- _Exercise_
For every line below that includes the word "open", add one; report the final number and nothing else.

- _Dataset excerpt_
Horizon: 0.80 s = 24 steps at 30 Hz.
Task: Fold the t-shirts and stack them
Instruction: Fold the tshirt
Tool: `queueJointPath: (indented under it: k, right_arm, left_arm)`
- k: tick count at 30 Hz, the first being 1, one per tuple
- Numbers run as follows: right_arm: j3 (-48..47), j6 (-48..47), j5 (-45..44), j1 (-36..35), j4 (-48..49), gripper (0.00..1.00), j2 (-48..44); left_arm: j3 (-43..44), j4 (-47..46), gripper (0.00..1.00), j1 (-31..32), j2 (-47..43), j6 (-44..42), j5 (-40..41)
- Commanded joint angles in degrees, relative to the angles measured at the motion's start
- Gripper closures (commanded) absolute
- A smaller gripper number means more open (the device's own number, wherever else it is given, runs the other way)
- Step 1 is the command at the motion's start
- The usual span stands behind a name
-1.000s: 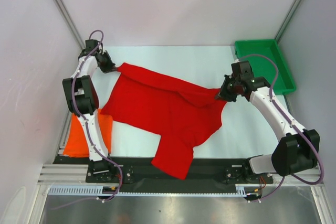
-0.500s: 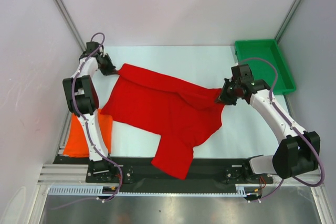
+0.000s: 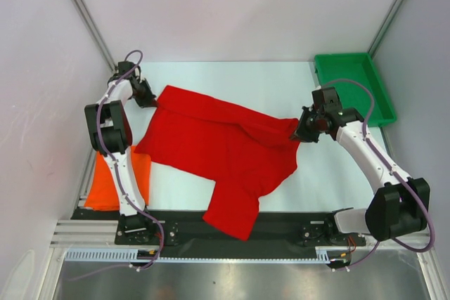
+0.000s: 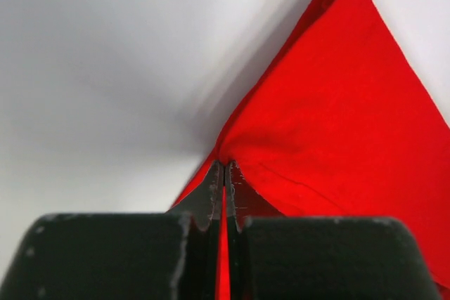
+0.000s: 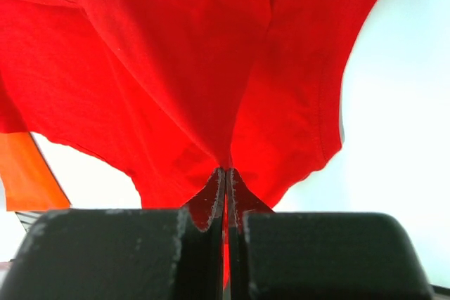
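The red t-shirt (image 3: 218,149) lies spread and rumpled across the middle of the table, one sleeve hanging over the near edge. My left gripper (image 3: 153,98) is shut on its far left corner, with red cloth (image 4: 337,124) pinched between the jaws (image 4: 225,173). My right gripper (image 3: 297,128) is shut on its right edge, with cloth (image 5: 211,54) drawn up into the jaws (image 5: 226,177). The orange t-shirt (image 3: 119,180) lies folded at the near left, partly behind the left arm; a corner shows in the right wrist view (image 5: 24,173).
A green plastic tray (image 3: 355,86) stands at the far right, close behind the right arm. White enclosure walls rise on the left, right and back. A black rail (image 3: 281,233) runs along the table's near edge.
Both grippers have drawn slightly apart, the left toward the far left and the right toward the right. The red shirt's far edge is stretched a little tauter between them.
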State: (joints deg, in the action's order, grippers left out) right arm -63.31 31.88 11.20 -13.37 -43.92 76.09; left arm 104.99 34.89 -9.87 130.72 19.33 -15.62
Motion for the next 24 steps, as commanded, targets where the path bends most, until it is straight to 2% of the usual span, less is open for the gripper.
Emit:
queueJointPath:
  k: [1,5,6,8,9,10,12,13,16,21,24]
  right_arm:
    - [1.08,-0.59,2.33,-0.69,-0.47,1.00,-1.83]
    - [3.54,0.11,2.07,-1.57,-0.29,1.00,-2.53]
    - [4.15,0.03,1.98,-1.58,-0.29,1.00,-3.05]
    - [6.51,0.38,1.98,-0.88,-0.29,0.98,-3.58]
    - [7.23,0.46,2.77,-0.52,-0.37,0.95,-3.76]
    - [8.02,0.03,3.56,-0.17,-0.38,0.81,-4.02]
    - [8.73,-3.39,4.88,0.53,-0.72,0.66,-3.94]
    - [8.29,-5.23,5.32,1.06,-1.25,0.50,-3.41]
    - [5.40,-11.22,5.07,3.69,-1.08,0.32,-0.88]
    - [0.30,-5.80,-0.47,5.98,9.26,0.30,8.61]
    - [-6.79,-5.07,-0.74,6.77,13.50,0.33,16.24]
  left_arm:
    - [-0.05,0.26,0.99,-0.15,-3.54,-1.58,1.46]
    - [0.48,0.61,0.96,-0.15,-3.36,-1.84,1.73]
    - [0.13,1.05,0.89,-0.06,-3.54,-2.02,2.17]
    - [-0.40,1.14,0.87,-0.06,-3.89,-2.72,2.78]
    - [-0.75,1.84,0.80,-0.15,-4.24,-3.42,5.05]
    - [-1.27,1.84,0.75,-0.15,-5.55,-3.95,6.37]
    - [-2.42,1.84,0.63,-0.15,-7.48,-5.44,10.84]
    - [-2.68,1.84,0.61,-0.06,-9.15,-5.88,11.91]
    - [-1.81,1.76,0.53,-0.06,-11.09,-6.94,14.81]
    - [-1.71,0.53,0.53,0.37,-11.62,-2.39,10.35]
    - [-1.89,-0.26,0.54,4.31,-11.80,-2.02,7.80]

- _Task output_
2